[Work task]
Copy each line from the data that has the word "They" in it.

Data records
____________

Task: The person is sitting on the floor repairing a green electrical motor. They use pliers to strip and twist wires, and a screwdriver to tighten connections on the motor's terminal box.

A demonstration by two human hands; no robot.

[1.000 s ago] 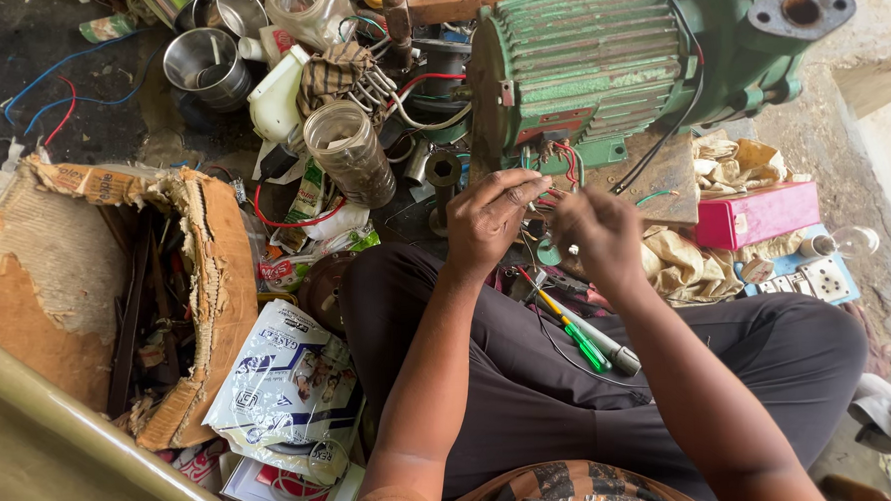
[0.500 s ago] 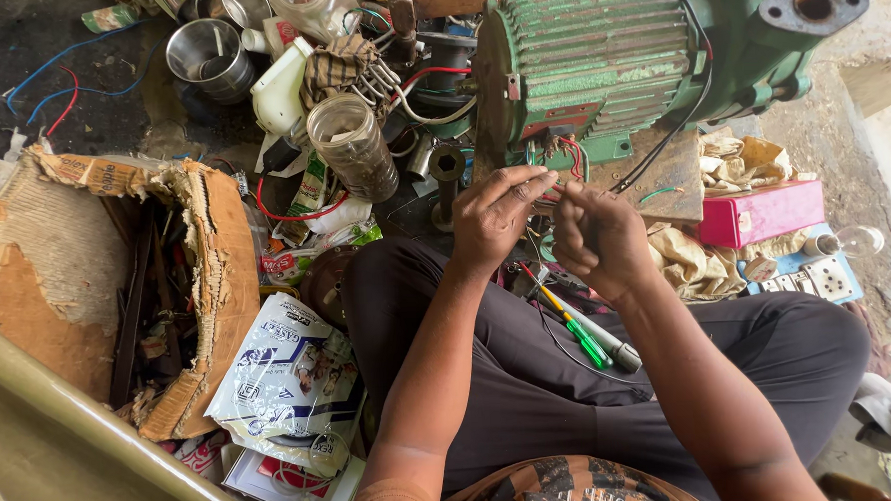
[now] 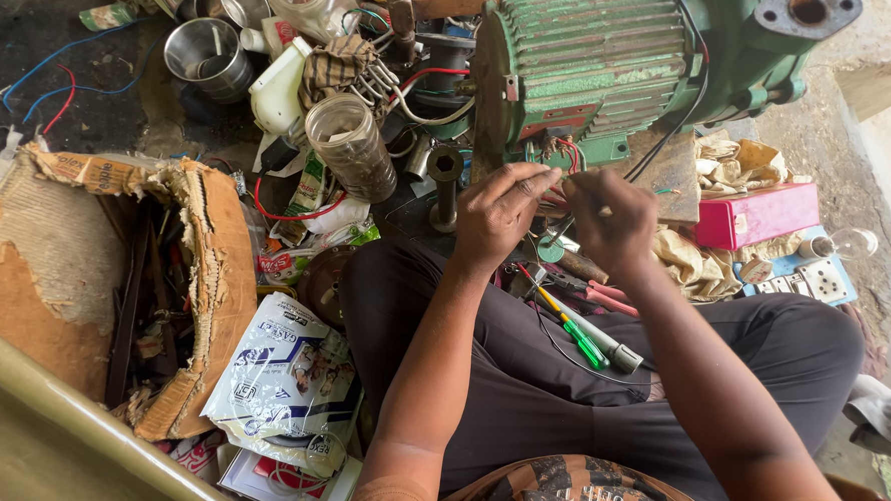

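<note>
A green ribbed electric motor (image 3: pixel 597 53) lies in front of me on the floor. My left hand (image 3: pixel 499 213) and my right hand (image 3: pixel 612 218) are close together just below its terminal area, pinching thin wires (image 3: pixel 562 160) that come out of the motor. Each hand's fingertips are closed on a wire end. A green-handled screwdriver (image 3: pixel 574 335) rests on my lap by my right forearm. Red-handled pliers (image 3: pixel 608 298) lie beside it.
A torn cardboard box (image 3: pixel 197 291) with tools sits at left. A steel cup (image 3: pixel 202 56), a clear jar (image 3: pixel 351 144), a white plastic bottle (image 3: pixel 280 87) and loose wires crowd the floor ahead. A pink box (image 3: pixel 755 217) and a switch board (image 3: pixel 812 280) lie at right.
Both hands have shifted slightly up toward the motor's terminals, still working the wires between the fingertips. The view has tilted a little.
</note>
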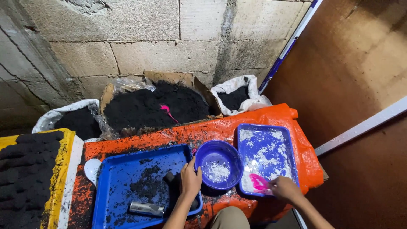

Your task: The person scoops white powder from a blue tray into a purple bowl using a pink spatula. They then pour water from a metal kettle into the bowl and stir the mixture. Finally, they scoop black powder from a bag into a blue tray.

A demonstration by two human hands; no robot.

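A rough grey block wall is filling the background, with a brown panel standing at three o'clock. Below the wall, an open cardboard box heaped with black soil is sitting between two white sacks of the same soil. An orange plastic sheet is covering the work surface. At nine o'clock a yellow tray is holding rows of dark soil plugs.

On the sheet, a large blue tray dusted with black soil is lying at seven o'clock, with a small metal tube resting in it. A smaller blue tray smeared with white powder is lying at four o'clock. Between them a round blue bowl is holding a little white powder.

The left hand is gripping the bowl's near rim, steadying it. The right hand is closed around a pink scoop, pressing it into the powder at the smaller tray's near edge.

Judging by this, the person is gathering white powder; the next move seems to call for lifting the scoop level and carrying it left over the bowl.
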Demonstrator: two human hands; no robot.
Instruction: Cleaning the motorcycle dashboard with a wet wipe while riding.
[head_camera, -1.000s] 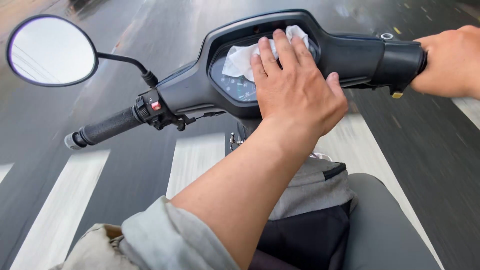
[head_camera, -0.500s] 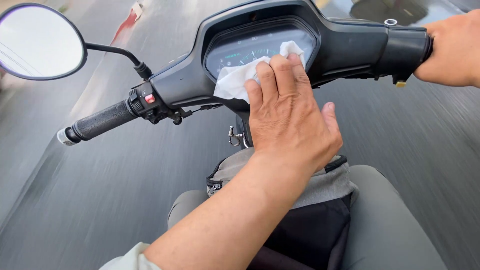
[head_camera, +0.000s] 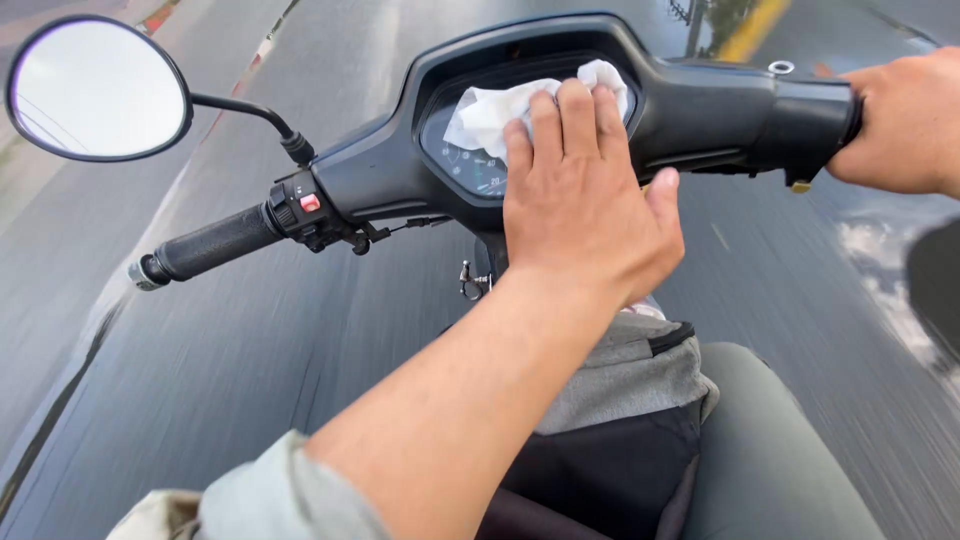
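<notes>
wet road blurred below, left hand fingers flat, pressing white tissue under fingertips onto scooter dial

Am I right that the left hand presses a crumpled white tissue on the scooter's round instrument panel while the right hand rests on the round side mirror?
Not quite. In the head view the right hand grips the black right handlebar grip, not the round side mirror. The rest stands: the left hand presses the crumpled white tissue on the instrument panel.
</notes>
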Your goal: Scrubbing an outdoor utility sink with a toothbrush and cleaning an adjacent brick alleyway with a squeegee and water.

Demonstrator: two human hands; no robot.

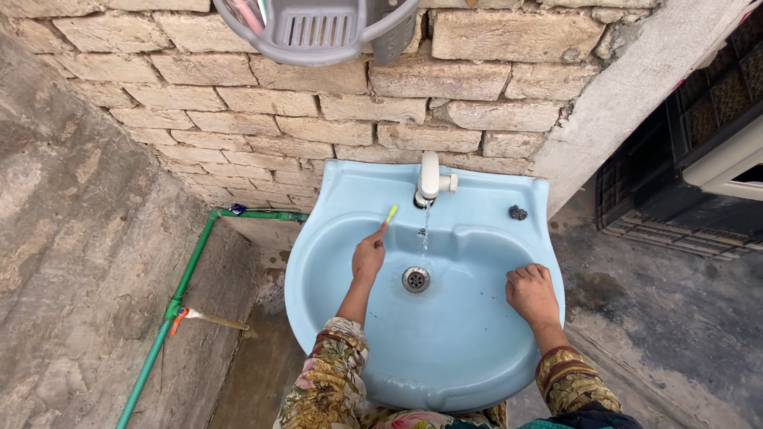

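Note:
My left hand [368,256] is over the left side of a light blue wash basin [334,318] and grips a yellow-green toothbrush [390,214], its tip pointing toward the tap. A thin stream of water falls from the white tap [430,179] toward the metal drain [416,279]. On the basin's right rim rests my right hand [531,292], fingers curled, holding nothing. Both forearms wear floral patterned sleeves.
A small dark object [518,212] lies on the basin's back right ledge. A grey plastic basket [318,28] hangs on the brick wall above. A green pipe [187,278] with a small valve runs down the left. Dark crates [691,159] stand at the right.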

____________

[Finished task]
Task: The person is sitting on the floor repairing a green electrical motor. They use pliers to strip and twist wires, and a screwdriver to tighten connections on the motor's terminal box.
Your task: The person scoops white powder from a blue tray into a purple bowl using a pink spatula. They then pour water from a metal kettle into the bowl and stir the mixture. Finally, they scoop black powder from a bag into a blue tray.

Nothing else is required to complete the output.